REQUIRED WORK: Would you reproduce the whole listing exactly, minus its images?

THE DATA:
- - - - -
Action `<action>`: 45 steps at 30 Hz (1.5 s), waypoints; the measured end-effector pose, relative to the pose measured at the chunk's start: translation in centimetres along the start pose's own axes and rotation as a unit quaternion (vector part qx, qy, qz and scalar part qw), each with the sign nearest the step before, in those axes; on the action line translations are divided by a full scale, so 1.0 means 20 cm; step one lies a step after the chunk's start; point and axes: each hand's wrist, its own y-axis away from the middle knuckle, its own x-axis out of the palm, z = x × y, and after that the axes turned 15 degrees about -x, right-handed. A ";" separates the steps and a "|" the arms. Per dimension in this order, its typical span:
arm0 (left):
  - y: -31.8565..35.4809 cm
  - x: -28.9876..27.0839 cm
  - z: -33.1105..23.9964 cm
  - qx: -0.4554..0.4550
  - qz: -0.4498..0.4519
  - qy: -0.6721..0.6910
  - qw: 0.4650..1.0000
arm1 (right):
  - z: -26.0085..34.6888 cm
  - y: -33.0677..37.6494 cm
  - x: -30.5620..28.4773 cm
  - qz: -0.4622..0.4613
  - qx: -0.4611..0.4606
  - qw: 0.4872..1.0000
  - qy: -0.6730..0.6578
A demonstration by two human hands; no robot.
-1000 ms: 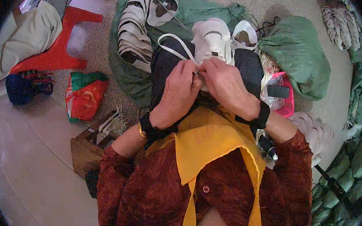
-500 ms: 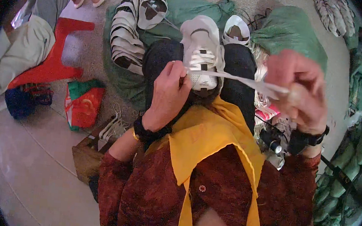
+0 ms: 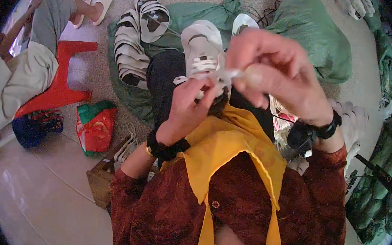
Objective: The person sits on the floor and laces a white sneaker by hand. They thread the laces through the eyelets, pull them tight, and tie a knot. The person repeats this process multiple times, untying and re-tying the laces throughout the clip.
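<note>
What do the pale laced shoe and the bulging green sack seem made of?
Pale laced shoe: smooth, matt panels suggest synthetic leather, though blur leaves that open. Bulging green sack: probably plastic, perhaps woven, given its slight sheen and soft creases.

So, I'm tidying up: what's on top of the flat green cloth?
On the cloth, stacked white shoe parts lie at the left. The laced shoe and dark trousers cover some of it; whatever is behind them can't be seen.

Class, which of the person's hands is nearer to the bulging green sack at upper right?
Right. In the picture, the right hand is at the lower left edge of the bulging green sack; the left hand is farther left and lower, by the off-white lace-up shoe.
</note>
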 end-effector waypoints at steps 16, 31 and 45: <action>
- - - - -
REPLY:
Action `<action>`: 45 steps at 30 Hz (1.5 s), waypoints; the measured end-effector pose, relative to the pose measured at the chunk's start: translation in centimetres along the start pose's own axes and rotation as a unit quaternion (vector part qx, qy, qz and scalar part qw), each with the sign nearest the step before, in those axes; on the action line translations are divided by a full scale, so 1.0 means 20 cm; step one lies a step after the chunk's start; point and axes: each hand's wrist, its own y-axis away from the middle knuckle, its own x-axis out of the palm, z = x × y, and after that the axes turned 15 degrees about -x, right-handed. A ";" separates the steps and a "|" the arms. Per dimension in this order, its typical span:
arm0 (left):
  - y: -31.8565..35.4809 cm
  - x: -28.9876..27.0839 cm
  - z: -33.1105..23.9964 cm
  - qx: -0.4554..0.4550
  - qz: -0.4498..0.4519
  - qy: -0.6721..0.6910
  - qw: 0.4650..1.0000
arm1 (right):
  - z: -26.0085..34.6888 cm
  - y: -33.0677..37.6494 cm
  - x: -30.5620..28.4773 cm
  - qz: -0.4622..0.4613
  - qx: -0.4611..0.4606
  - qw: 0.4872..1.0000
  - qy: -0.6730..0.6578
A demonstration by two human hands; no robot.
-1000 ms: 
-500 ms: 
+0 ms: 
Objective: The person sits on the floor and laces a white sneaker by hand. They thread the laces through the eyelets, pull them tight, and tie a knot. The person repeats this process multiple times, untying and re-tying the laces throughout the clip.
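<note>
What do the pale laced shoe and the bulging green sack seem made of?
Pale laced shoe: smooth, matt panels suggest synthetic leather, though blur leaves that open. Bulging green sack: probably plastic, perhaps woven, given its slight sheen and soft creases.

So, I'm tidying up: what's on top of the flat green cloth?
On the cloth, stacked white shoe parts lie at the left. The laced shoe and dark trousers cover some of it; whatever is behind them can't be seen.

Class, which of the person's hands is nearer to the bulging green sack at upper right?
Right. In the picture, the right hand is at the lower left edge of the bulging green sack; the left hand is farther left and lower, by the off-white lace-up shoe.
</note>
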 end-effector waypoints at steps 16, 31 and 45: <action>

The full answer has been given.